Пиши пропало: страшный сон, наяву все устроится само собой, и опять жизнь потечет честно и бедно.
На второй постели - Найденыш. Ровно и мирно дышит. Левую руку к сердцу приложил. Веки лунные сомкнуты. На столике - стакан с водой. Ночная подвода громыхает по мостовой окованными колесами, тащится лошадка в никуда, по темной Праге. Возница дремлет, облачная ночь клубится над скатами крыш и печными трубами.
Дрожит в такт колесам кромка водицы в стакане.
Грудь юноши и теплый купол живота под простыней приподнимаются в глубокой дреме.
Дыхание. Ягнята в хлеву. Тепло. Янтарь. Младенчество.
Спит?
Или делает вид?
Бог весть.
Часы через улицу отбили четверть - дыхание соседа прервалось. Тишина.
- Неужто? ... - даже мысленно Генрих не смог сказать себе 'помер'. Приподнялся на локте, точно. Не дышит.
Полчаса слушал, наконец встал.
Фабрициус склонился над спящим со свечой.
Лицо Найденыша выцвело, глаза запали, под нижними веками - разлилась синева, выступили реденькие смертные веснушки. Челюсть ослабла - меж губами - зубы - блеклый перламутр. Складки строгие треугольные по углам рта. Преставился.
Милостив Бог. Прибрал.
Найденыш открыл глаза. Генрих свечку уронил.

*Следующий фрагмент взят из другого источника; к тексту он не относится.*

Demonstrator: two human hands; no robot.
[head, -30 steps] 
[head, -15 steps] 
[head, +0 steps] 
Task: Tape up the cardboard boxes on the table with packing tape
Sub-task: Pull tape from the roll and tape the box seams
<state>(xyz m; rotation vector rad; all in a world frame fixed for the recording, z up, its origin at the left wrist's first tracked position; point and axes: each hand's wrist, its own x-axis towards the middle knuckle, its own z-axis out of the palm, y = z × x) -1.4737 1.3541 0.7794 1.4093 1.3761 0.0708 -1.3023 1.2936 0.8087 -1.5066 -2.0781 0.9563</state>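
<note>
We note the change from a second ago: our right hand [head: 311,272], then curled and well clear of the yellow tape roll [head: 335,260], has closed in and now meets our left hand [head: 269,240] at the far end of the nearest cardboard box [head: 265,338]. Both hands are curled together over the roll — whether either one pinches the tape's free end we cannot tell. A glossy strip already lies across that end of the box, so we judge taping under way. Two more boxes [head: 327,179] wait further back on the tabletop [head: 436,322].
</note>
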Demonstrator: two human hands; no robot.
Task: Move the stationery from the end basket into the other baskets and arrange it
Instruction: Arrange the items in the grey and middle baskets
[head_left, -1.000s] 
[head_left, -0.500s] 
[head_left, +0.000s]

Юноша глубоко вздохнул и проговорил сонно, как котик на печке урчит:
- Добрых снов, мой Генрих. Дай-ка мне руку и посиди со мной, я темноты боюсь.
Так вцепился в ладонь, что Генрих поневоле просидел до утра в изголовье.
Будто пили его большими глотками, молоко жизни утекало сквозь посиневшие ногти в бездонную мглу.
Хорошо хоть Найденыш больше людей заманивать не просил, только требовал, чтобы Генрих водил его в тесные места, в кабаки да на рынки, как на пасеку. Кормился по своему.
Генрих день ото дня слабел.
Новую дырку в поясе пробил, стал шаркать загребущими башмаками, стариковский запашок появился, как из курятника.
Исподлобья сычом смотрел, на вопросы 'как дела' - гавкал кобелем из подворотни 'как сажа бела...' и спешил мимо доброхотов по коридорам и крутым лестницам к залу заседаний Наместников с толстой кожаной папкой под мышкой.
Служба, чтоб ее... С восьми до восьми по регламенту на цирлах прыгай.
В печенках сидит чиновное обхождение.
Вроде и денег теперь куры не клюют (опять куры... тьфу, грех) , можно было бы и бросить, но стоило Генриху подумать, что без службы он целыми днями будет дома сидеть и с добрым соседушкой переглядываться, мух давить и курочек слушать, так тошнота табачная под горло катила и ноги дрожали.
Со вторника упорные проливные дожди хлестали пражские рыжие крыши и сады.
Рябые куры ноября проклевали круглые кровли.